O Caso Escher acabou tornando-se a segunda condenação do Brasil no âmbito da Corte Interamericana de Direitos Humanos[31]. A Comissão, por seu turno, já impôs incontáveis recomendações (medidas cautelares) contra o Brasil (casos Urso Branco, Presidio de Araraquara, Febem-Tatuapé, Maria da Penha, etc.) e admitiu diversos outros casos, ainda em tramitação (Margarida Alves, Cadeia de Guarujá, Marte de bebês em Cabo Frio, José Dutra da Costa, Márcio Lapoente, Gabriel Pimenta, etc.).

Os fatos nele apurados estão inseridos em um período de incremento da perseguição de grupos ligados aos movimentos defensores da reforma agrária no Estado do Paraná. Na época, autoridades e ruralistas se uniram em uma campanha que resultou no aumento dos índices de violência no campo, valendo-se da espionagem e da incriminação das organizações de trabalhadores rurais. Foi a chamada “Era Lerner”, em alusão ao então governador do Paraná, Jaime Lerner, durante a qual se registraram 16 homicídios de trabalhadores rurais.

O caso das interceptações ilegais é emblemático do processo de criminalização dos movimentos sociais. Foi uma tentativa de neutralizar as estratégias de reivindicação e resistências dessas organizações através do uso da máquina estatal.

A decisão foi relevante para que o Brasil voltasse maiores atenções para conflitos dessa natureza. A propósito, essa discussão foi levada em consideração na elaboração do anteprojeto de novo Código Penal[32], quando se tipificou o crime de terrorismo, em seu art. 239, inserindo uma cláusula de exclusão da tipicidade quando se tratar de “conduta individual ou coletiva de pessoas movidas por propósitos sociais ou reivindicatórios, desde que os objetivos e meios sejam compatíveis e adequados à sua finalidade” (§7º).

Com efeito, ao condenar o Estado Brasileiro, a Corte de San José da Costa Rica reafirmou a importância e a normatividade do sigilo das comunicações telefônicas, inserto no âmbito de proteção do direito fundamental a não sofrer ingerências arbitrárias ou abusivas na vida privada por parte do Estado ou de particulares (artigo 11 da CADH)[33]

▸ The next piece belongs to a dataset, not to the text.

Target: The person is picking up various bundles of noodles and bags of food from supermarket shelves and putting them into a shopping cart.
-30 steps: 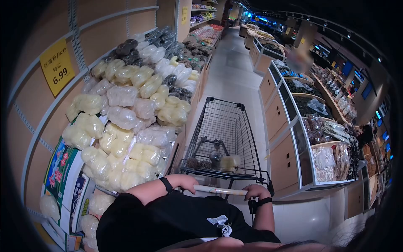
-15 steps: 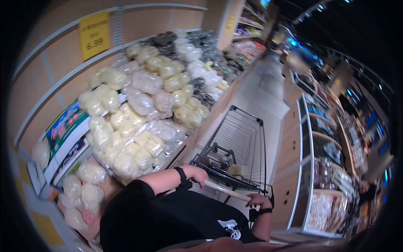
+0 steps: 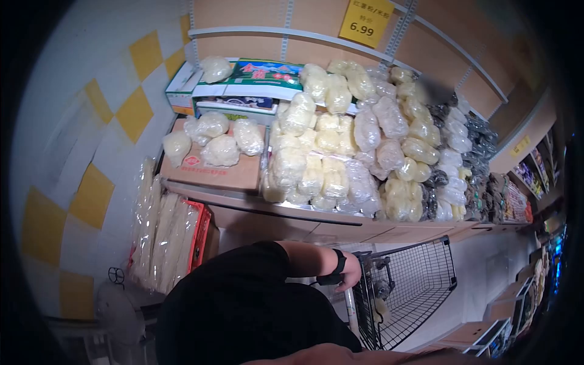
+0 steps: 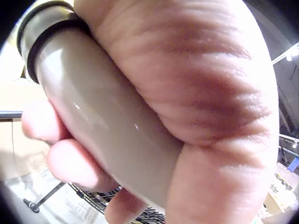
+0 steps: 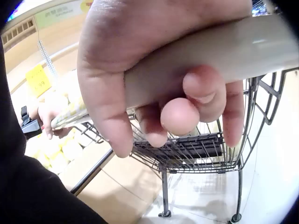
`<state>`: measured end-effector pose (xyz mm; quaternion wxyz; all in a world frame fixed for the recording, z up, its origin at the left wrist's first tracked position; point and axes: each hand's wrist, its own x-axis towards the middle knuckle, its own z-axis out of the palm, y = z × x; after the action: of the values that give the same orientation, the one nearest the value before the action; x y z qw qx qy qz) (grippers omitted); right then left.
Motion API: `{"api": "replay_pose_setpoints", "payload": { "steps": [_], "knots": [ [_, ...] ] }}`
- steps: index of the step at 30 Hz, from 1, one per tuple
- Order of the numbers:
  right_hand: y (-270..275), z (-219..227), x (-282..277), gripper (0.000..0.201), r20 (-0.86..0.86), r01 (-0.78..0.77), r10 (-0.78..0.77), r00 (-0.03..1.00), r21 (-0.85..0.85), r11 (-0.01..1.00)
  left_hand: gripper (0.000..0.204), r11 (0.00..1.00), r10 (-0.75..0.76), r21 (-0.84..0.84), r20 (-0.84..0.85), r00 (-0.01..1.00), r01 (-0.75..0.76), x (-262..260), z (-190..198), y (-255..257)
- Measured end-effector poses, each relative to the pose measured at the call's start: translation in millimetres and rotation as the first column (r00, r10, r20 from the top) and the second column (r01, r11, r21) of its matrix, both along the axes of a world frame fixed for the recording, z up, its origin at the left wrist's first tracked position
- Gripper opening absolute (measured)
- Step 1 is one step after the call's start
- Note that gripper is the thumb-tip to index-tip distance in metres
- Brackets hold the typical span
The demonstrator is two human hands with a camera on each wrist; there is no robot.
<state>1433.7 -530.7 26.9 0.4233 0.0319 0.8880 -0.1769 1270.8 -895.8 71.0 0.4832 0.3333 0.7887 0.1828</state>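
My left hand grips one end of the pale handle of a black wire shopping cart. In the left wrist view its fingers curl beneath the bar, close to a black ring. The right hand is hidden in the head view; the right wrist view shows its thumb and fingers curled round the same handle. A pale wrapped bundle and a dark bagged item lie in the cart's near end. Facing me is a display heaped with plastic-bagged noodle bundles, pale yellow, white and dark.
A cardboard box with several bagged bundles stands left on the display. Below it, a red crate holds long bagged noodles. A yellow 6.99 price sign hangs above. Wooden counters line the aisle's other side, lower right.
The head view has swung left from the aisle to face the noodle display and tiled wall. The cart now lies at the lower right of the view, and the right hand has left it.
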Motion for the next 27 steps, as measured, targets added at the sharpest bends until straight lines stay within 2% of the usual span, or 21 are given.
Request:
{"api": "replay_pose_setpoints", "payload": {
  "steps": [1,2,3,5,11,14,15,19,21,22,24,25,27],
  "knots": [
    [1.8,2.2,-4.7,0.054,0.003,-0.033,0.033,0.999,-0.009,0.999,0.034,0.997,0.073,0.004,0.013,0.997,-0.073,10.9,-0.5,-5.4],
    [3.9,4.2,-2.6,0.053,-0.008,-0.039,0.039,0.999,-0.014,0.999,0.033,0.997,0.081,-0.006,0.023,0.996,-0.081,11.7,-16.7,1.4],
    [2.9,4.3,-4.5,0.053,-0.009,-0.044,0.043,0.999,-0.018,0.999,0.033,0.998,0.055,-0.032,0.003,0.999,-0.054,11.4,-18.0,6.4],
    [4.8,5.7,-5.1,0.052,-0.016,-0.08,0.079,0.997,-0.024,0.997,0.033,0.992,0.107,-0.069,-0.013,0.994,-0.108,22.9,-15.4,10.6],
    [5.9,5.1,-8.1,0.049,-0.037,-0.155,0.154,0.987,-0.036,0.987,0.032,0.993,0.103,-0.059,-0.022,0.994,-0.104,37.6,-39.0,22.4],
    [7.0,7.1,-6.9,0.047,-0.046,-0.195,0.193,0.98,-0.033,0.98,0.033,0.993,0.11,-0.027,-0.055,0.992,-0.112,61.4,-16.2,14.2],
    [7.1,6.2,-7.0,0.047,-0.044,-0.203,0.201,0.979,-0.032,0.979,0.034,0.997,0.075,-0.015,-0.068,0.995,-0.076,63.5,-13.8,15.6],
    [14.2,8.2,5.1,0.045,-0.053,-0.254,0.252,0.966,-0.032,0.967,0.034,0.99,0.143,0.017,-0.09,0.986,-0.142,96.5,-17.9,12.2],
    [20.5,7.8,20.8,0.044,-0.061,-0.261,0.259,0.964,-0.037,0.965,0.035,0.99,0.133,-0.02,-0.237,0.962,-0.142,125.0,-13.7,14.3],
    [22.4,7.2,22.2,0.043,-0.065,-0.266,0.263,0.963,-0.034,0.963,0.035,0.99,0.133,-0.018,-0.238,0.962,-0.141,128.6,-15.9,15.2],
    [31.2,6.7,42.1,0.042,-0.077,-0.276,0.272,0.959,-0.036,0.961,0.035,0.994,0.09,-0.024,-0.409,0.908,-0.11,160.0,-13.2,18.2],
    [36.0,5.3,46.3,0.042,-0.077,-0.282,0.278,0.957,-0.035,0.959,0.035,0.994,0.09,-0.023,-0.409,0.908,-0.109,169.0,-8.5,17.7],
    [45.8,2.8,68.0,0.041,-0.083,-0.299,0.295,0.952,-0.035,0.954,0.035,0.979,0.166,-0.019,-0.503,0.848,-0.203,214.7,6.4,17.7]
  ]
}}
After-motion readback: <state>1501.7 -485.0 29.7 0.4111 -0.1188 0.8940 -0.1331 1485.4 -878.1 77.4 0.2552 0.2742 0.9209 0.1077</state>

A sentença reafirmou que a intangibilidade das conversas telefônicas não é, contudo, absoluta, podendo sofrer restrições quando estas não tenham cariz abusivo ou arbitrário, e observem a legalidade (pressupostos, circunstâncias autorizadoras e procedimento probatório definidos, de forma clara e detalhada, na lei), a necessidade e a proporcionalidade em sentido estrito.

A decisão judicial autorizadora da flexibilização do direito fundamental deve estar fundamentada de maneira substancial, através de argumentação racional que considere as alegações das partes processuais e os elementos informativos carreados aos autos, além de demonstrar a ponderação de todos os requisitos legais da medida.

Ademais, a Corte entendeu ser dever do Estado assegurar o sigilo sobre o teor de comunicações interceptadas durante investigação criminal, para fins de: (a) proteção da vida privada dos alvos da interceptação; (b) resguardo da eficácia da própria apuração dos fatos; e (c) viabilização de adequada administração da Justiça. Isso significa que o seu teor deve ser acessível a um número reduzido de servidores públicos, os quais têm o dever de sigilo.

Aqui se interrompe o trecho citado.